- [Data shown]:

────────────────────────────────────────

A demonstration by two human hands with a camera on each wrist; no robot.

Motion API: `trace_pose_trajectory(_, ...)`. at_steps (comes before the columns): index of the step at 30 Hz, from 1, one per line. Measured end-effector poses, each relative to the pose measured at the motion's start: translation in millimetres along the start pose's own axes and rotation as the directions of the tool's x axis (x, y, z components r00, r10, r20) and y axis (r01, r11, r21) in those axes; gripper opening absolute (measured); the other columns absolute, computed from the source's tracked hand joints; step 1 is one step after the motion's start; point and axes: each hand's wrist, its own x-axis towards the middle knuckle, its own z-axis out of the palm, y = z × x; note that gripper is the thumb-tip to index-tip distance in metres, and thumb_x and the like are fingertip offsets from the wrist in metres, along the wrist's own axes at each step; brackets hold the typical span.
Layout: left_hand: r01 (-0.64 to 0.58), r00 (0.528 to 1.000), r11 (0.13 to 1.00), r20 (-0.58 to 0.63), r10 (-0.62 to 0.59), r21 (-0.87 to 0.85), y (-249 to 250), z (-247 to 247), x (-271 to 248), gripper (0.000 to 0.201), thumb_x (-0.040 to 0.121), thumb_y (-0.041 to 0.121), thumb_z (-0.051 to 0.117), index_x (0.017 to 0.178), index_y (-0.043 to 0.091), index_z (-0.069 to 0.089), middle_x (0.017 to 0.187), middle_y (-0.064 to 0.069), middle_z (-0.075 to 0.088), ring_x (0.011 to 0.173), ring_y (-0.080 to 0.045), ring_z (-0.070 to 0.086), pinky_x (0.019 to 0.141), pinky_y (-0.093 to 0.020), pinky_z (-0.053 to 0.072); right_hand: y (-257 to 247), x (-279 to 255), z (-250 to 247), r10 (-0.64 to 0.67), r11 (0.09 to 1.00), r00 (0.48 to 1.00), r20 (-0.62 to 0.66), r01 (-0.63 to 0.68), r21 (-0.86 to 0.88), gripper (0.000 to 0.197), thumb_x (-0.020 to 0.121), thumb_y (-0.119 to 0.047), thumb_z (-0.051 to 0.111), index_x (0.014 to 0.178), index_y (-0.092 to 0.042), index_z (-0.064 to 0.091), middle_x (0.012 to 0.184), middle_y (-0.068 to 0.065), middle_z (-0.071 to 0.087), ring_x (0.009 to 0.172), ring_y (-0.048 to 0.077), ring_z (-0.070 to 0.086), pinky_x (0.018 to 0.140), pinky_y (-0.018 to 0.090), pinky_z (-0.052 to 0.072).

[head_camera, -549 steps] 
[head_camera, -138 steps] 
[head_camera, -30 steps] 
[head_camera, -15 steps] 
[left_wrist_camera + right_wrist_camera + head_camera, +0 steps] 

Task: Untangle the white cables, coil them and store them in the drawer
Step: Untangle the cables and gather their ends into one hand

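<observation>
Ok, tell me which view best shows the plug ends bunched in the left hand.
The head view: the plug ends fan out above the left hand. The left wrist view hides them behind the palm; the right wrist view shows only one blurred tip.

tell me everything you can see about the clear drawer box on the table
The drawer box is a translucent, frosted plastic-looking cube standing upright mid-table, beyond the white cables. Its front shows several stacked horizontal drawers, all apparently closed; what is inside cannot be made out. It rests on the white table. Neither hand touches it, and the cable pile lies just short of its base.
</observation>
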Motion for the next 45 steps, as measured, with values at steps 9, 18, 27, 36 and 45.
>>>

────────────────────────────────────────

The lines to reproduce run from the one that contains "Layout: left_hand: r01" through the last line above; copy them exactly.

Layout: left_hand: r01 (-0.64 to 0.58), r00 (0.528 to 1.000), r11 (0.13 to 1.00), r20 (-0.58 to 0.63), r10 (-0.62 to 0.59), r21 (-0.87 to 0.85), y (-249 to 250), z (-247 to 247), x (-271 to 248), gripper (0.000 to 0.201), thumb_x (-0.040 to 0.121), thumb_y (-0.041 to 0.121), thumb_z (-0.051 to 0.117), index_x (0.017 to 0.178), index_y (-0.043 to 0.091), index_z (-0.069 to 0.089), middle_x (0.017 to 0.187), middle_y (-0.064 to 0.069), middle_z (-0.075 to 0.088), ring_x (0.011 to 0.173), ring_y (-0.080 to 0.045), ring_z (-0.070 to 0.086), pinky_x (0.019 to 0.141), pinky_y (-0.093 to 0.020), pinky_z (-0.053 to 0.072); right_hand: y (-257 to 247), x (-279 to 255), z (-250 to 247), r10 (-0.64 to 0.67), r11 (0.09 to 1.00), r00 (0.48 to 1.00), r20 (-0.62 to 0.66), r01 (-0.63 to 0.68), r21 (-0.86 to 0.88), gripper (0.000 to 0.197), thumb_x (-0.020 to 0.121), thumb_y (-0.119 to 0.047), thumb_z (-0.051 to 0.111), index_x (0.014 to 0.178), index_y (-0.092 to 0.042), index_z (-0.064 to 0.091), middle_x (0.012 to 0.184), middle_y (-0.068 to 0.065), middle_z (-0.071 to 0.087), ring_x (0.009 to 0.172), ring_y (-0.048 to 0.077), ring_z (-0.070 to 0.086), pinky_x (0.018 to 0.140), pinky_y (-0.018 to 0.090), pinky_z (-0.052 to 0.072).

[head_camera, -549 steps] 
[head_camera, -138 steps] 
[head_camera, -30 steps] 
[head_camera, -15 steps] 
[left_wrist_camera + right_wrist_camera + head_camera, +0 steps] 

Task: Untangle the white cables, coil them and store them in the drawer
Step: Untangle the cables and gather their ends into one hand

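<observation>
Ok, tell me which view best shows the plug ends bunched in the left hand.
The head view: the plug ends fan out above the left hand. The left wrist view hides them behind the palm; the right wrist view shows only one blurred tip.

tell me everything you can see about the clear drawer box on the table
The drawer box is a translucent, frosted plastic-looking cube standing upright mid-table, beyond the white cables. Its front shows several stacked horizontal drawers, all apparently closed; what is inside cannot be made out. It rests on the white table. Neither hand touches it, and the cable pile lies just short of its base.
</observation>
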Motion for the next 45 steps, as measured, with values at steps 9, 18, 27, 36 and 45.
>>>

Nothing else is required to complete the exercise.